«Звоните»
Дожимали мы долго. Потерявший интерес к сегодняшнему дню Евгений Владимирович Зимин отвечал отрешенно — «не сейчас», «никому это не нужно».
Мы б с Сашей Кружковым и бросили эту затею, не будь Зимин звездой такого калибра. Это ему главы посвящены в мемуарах всех наших легендарных.
Звонили снова и снова. Зимин, потерявший жену, а с ней и смысл жизни, не раздражался от нашей настойчивости. Но и не радовался чужим голосам. Мы снова слышали:
— Да ну, какие интервью...
— Но перезвоним через пару недель? — цеплялись мы за что-то иллюзорное.
— Звоните, — отвечал Евгений Владимирович.
Я очень хорошо представлял, как он пожимает плечами. Не вполне понимая: зачем звонить?
Но жил в нем послевоенный московский мальчишка из удивительной семьи.
Быть может, тот мальчишка и не позволял 70-летнему Зимину послать нас куда подальше.
«Ух!»
А потом вдруг согласился!
Так в истории «Разговора по пятницам» часто бывало. Помню, серый кардинал при Викторе Тихонове, ответственный за всю селекцию хоккейного ЦСКА 80-х Борис Шагас отмахивался от любых интервью. Даже зловеще, по-совиному ухал, когда предлагали. Допускаю — это был смех.
Мы утратили надежду — но не готовность звонить снова и снова. До сих пор помню, как набрал из чувства долга, спускаясь по редакционной лестнице.
— Интервью? Ух-ух! — Шагас был привычно в образе. — Ну вот еще! А когда?
Я оцепенел.
— Да хоть... Послезавтра, — выдавил едва слышно.
— Послезавтра? Ух! Ну ты и придумал! Фантазер! — Шагас играл в какую-то странную игру. — А о чем?
— О вас!
— Ух...
Вот в этом смешке мне почудилась легкая озадаченность. Впрочем, оказалось, не почудилось. Так оно и было.
— Во сколько? — вдруг заговорил по-деловому Шагас.
— Ну-у... — замешкался я.
— Вечером! Перед хоккеем, ЦСКА играет! В буфете, а? Знаешь, где буфет? — выплеснул вдруг на меня все оттенки презрительности Борис Моисеевич.

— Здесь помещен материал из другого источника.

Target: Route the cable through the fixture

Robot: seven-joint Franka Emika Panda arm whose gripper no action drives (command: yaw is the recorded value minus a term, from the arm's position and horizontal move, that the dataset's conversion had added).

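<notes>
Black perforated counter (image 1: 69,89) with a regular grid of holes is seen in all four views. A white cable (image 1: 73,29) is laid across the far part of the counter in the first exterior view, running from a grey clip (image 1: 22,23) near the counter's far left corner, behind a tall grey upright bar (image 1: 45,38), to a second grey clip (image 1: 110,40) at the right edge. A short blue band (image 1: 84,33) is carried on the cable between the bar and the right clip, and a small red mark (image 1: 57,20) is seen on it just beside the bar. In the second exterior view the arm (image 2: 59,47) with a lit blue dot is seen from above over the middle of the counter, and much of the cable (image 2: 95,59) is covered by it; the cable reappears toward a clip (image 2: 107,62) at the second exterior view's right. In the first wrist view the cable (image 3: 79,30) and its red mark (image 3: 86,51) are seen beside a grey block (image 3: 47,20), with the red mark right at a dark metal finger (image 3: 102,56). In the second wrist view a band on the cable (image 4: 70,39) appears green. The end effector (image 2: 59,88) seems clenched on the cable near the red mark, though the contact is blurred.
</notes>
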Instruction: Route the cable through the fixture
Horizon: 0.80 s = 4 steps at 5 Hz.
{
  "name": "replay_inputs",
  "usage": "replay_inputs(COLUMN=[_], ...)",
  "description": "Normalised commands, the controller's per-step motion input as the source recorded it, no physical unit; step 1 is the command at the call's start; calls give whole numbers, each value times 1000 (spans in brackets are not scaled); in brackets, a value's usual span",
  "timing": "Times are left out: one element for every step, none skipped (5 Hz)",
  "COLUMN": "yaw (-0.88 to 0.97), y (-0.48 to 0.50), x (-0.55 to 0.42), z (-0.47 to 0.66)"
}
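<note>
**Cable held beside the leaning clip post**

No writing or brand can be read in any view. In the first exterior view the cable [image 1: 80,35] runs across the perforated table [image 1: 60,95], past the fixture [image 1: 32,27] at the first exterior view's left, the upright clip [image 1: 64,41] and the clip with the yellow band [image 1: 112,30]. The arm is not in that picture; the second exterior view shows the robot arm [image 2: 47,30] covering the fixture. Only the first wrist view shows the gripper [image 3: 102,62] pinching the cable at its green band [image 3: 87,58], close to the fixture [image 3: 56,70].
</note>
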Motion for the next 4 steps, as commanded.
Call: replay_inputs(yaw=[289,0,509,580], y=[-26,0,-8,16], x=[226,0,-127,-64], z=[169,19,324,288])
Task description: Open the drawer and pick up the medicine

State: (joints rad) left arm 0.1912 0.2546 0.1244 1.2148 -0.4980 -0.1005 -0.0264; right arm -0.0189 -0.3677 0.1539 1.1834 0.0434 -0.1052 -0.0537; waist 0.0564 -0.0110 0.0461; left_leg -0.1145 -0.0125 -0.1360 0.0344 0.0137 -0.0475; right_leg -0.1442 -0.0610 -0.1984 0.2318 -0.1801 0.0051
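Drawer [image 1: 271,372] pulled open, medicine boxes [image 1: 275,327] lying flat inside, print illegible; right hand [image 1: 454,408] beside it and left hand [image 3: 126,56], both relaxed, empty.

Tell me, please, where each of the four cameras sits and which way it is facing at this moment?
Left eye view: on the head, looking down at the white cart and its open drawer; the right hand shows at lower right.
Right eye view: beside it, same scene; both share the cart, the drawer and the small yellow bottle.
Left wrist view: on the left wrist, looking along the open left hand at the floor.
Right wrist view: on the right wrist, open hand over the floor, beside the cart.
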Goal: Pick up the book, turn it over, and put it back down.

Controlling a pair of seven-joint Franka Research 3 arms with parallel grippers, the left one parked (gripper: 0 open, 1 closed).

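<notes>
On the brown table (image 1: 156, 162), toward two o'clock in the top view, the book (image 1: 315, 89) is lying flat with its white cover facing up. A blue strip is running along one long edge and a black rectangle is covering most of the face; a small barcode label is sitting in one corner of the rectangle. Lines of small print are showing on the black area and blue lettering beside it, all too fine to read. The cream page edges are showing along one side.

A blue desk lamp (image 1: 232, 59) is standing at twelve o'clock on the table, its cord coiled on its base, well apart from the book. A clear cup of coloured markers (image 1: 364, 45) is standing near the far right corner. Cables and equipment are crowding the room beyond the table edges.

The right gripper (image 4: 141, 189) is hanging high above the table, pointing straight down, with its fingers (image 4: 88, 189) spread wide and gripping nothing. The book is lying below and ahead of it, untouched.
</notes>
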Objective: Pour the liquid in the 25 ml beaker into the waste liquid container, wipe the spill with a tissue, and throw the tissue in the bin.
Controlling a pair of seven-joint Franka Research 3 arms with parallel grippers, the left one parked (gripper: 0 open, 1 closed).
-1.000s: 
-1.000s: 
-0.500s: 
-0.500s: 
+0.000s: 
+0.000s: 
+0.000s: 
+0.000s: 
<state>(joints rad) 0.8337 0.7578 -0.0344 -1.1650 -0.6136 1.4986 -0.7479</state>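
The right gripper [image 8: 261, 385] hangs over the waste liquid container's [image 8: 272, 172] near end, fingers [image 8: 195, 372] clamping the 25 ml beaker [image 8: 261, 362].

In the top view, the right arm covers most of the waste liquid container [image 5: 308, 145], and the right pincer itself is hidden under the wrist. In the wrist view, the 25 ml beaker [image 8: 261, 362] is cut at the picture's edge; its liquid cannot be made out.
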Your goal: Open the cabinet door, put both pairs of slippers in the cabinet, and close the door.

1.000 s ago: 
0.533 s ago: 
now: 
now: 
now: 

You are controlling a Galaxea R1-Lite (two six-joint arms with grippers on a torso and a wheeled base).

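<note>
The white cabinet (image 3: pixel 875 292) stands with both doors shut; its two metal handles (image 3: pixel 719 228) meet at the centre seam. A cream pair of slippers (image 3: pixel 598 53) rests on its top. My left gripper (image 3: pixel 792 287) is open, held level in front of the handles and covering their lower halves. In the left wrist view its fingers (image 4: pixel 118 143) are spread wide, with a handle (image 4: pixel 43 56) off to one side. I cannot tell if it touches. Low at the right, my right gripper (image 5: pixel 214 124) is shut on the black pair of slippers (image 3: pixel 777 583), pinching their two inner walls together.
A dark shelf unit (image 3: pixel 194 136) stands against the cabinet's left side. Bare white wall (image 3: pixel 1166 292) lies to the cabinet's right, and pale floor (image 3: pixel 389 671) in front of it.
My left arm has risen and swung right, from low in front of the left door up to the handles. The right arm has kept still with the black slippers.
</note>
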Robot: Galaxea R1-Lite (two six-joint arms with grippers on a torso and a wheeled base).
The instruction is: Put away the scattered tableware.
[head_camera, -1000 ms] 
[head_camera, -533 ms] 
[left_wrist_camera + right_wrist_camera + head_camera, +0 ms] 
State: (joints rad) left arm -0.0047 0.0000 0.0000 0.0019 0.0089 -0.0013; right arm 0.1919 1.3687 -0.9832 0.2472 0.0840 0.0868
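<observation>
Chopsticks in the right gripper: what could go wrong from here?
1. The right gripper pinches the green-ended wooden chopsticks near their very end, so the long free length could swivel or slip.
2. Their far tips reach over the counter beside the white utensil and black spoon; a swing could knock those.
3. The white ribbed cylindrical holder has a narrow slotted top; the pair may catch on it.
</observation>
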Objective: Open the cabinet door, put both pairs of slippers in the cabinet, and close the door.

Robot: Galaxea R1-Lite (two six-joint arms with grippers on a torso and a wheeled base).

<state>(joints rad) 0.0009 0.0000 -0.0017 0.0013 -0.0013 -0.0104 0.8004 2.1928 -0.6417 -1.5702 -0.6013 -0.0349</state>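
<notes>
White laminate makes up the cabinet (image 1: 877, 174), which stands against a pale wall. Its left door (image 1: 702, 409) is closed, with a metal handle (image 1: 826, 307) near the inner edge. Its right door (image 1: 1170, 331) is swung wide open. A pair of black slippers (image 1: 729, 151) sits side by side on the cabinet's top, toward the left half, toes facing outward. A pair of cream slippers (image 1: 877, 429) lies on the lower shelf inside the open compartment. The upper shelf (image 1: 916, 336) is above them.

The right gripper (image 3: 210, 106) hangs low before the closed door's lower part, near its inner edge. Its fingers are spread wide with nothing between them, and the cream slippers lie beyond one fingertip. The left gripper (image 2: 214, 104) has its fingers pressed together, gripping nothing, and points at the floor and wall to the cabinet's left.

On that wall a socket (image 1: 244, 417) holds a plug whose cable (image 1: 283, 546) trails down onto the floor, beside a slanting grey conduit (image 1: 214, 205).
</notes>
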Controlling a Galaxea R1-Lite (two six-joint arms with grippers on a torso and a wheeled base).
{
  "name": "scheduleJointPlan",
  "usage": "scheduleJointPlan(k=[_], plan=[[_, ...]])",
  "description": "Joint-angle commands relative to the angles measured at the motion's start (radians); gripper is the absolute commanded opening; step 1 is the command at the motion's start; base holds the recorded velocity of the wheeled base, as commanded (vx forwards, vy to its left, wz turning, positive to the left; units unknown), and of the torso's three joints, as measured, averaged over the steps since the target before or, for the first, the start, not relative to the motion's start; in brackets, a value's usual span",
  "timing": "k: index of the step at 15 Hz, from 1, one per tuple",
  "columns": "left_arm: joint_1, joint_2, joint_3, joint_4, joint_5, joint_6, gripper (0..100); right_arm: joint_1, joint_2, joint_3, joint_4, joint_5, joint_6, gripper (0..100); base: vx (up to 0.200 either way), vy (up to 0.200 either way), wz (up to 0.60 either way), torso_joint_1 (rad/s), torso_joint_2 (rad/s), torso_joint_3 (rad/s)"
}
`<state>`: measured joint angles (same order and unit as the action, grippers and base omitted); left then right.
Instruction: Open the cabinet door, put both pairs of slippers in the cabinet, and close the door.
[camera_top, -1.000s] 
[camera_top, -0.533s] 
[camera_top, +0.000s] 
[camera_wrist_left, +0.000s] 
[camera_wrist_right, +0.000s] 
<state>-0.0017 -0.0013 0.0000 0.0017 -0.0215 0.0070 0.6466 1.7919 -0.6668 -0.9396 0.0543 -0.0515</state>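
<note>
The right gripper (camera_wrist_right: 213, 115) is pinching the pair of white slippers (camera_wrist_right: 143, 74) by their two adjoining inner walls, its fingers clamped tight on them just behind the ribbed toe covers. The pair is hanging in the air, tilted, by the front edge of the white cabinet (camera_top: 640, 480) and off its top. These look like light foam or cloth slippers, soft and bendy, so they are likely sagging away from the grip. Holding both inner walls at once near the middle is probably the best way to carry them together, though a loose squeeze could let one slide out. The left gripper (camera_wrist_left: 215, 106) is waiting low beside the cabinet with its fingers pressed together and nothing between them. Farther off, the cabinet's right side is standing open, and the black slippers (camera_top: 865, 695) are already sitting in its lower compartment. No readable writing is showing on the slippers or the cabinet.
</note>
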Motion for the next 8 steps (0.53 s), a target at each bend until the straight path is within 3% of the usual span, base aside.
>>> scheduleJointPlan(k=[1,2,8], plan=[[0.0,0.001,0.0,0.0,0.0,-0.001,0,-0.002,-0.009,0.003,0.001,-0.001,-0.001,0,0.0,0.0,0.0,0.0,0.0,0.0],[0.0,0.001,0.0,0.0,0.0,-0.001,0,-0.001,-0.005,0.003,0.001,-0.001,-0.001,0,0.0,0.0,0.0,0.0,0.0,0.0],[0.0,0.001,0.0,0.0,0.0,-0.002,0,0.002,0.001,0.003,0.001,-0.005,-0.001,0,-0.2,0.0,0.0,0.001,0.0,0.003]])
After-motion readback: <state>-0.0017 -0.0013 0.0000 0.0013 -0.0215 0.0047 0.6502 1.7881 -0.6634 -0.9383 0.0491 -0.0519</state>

Грех было вступать в торг. Герой мог и передумать. Следовало соглашаться на все — буфет так буфет. Хоть лично я предпочел бы местечко потише. А тон — помягче.
...Я до сих пор не верю, что все состоялось. Интервью то стало первым и последним для великого селекционера. Легендарной, неразгаданной фигуры в нашем хоккее.
На громкой связи
Вот и Зимин растаял — когда уж и не ждали. Ответил с тем же усталым равнодушием в голосе:
— Ну давайте...
— Когда приехать? Куда? — обрадовались мы с Кружковым.
— Нет! — испугался вдруг Зимин. — Никуда приезжать не надо! По телефону, только по телефону!
— Но это долго. Вопросов миллион.
Это Зимина внезапно обрадовало. Раз много — значит, готовились. Раз готовились — значит, не прощелыги какие-то. Хотя ручаться сложно.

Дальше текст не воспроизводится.